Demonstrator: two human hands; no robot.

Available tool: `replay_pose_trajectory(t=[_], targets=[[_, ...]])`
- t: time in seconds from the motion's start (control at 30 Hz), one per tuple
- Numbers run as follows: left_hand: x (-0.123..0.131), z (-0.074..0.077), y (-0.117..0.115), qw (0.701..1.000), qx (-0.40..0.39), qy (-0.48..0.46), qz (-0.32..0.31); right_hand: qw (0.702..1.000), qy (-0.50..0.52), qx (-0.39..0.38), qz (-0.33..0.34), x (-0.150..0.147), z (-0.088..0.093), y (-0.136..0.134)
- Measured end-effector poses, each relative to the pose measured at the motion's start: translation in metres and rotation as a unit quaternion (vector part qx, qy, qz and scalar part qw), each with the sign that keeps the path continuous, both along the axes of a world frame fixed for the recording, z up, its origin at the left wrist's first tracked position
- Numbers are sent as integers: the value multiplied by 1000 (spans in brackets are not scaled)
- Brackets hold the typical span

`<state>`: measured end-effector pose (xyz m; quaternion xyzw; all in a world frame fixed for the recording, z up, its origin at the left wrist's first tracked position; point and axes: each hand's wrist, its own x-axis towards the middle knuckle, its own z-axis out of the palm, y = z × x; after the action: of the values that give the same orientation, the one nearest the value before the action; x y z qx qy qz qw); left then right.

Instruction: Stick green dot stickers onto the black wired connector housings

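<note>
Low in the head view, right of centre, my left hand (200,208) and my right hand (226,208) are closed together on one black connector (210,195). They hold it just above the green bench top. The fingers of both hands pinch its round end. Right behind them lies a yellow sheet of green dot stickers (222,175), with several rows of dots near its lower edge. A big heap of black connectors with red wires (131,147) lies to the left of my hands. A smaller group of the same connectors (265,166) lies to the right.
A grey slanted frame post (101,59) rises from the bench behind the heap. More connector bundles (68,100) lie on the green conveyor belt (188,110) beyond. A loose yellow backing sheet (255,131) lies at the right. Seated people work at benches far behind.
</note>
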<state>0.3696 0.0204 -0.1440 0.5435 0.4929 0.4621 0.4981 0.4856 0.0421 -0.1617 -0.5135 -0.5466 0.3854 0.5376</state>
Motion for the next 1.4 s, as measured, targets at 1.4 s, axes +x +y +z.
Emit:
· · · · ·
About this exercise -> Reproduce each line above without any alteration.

Completed task ->
Demonstrator: two human hands; no robot.

Available tool: `replay_pose_trajectory(t=[_], targets=[[_, ...]])`
- t: time in seconds from the motion's start (control at 30 Hz), one per tuple
- Numbers run as follows: left_hand: x (-0.123..0.131), z (-0.074..0.077), y (-0.117..0.115), qw (0.701..1.000), qx (-0.40..0.39), qy (-0.48..0.46), qz (-0.32..0.31); right_hand: qw (0.702..1.000), qy (-0.50..0.52), qx (-0.39..0.38), qz (-0.33..0.34), x (-0.150..0.147), z (-0.088..0.093), y (-0.136..0.134)
- Measured end-effector poses, each relative to the pose measured at the motion's start: translation in metres and rotation as a unit quaternion (vector part qx, qy, qz and scalar part qw), each with the sign that keeps the path continuous, both along the axes of a world frame fixed for the recording, z up, its origin at the left wrist's first tracked position
- Numbers are sent as integers: the value multiplied by 1000 (spans in brackets are not scaled)
- Brackets hold the typical span

`<state>`: measured end-effector pose (xyz m; quaternion xyzw; all in a world frame fixed for the recording, z up, its origin at the left wrist's first tracked position; point and axes: each hand's wrist, its own x-axis towards the middle knuckle, its own z-axis out of the palm, y = z × x; after the action: of the values that give the same orientation, the one nearest the value before the action; x y z qx qy qz qw); left then right.

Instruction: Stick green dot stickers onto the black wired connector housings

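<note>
Low in the head view, right of centre, my left hand (200,208) and my right hand (226,208) are closed together on one black connector (210,195). They hold it just above the green bench top. The fingers of both hands pinch its round end. Right behind them lies a yellow sheet of green dot stickers (222,175), with several rows of dots near its lower edge. A big heap of black connectors with red wires (131,147) lies to the left of my hands. A smaller group of the same connectors (265,166) lies to the right.
A grey slanted frame post (101,59) rises from the bench behind the heap. More connector bundles (68,100) lie on the green conveyor belt (188,110) beyond. A loose yellow backing sheet (255,131) lies at the right. Seated people work at benches far behind.
</note>
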<state>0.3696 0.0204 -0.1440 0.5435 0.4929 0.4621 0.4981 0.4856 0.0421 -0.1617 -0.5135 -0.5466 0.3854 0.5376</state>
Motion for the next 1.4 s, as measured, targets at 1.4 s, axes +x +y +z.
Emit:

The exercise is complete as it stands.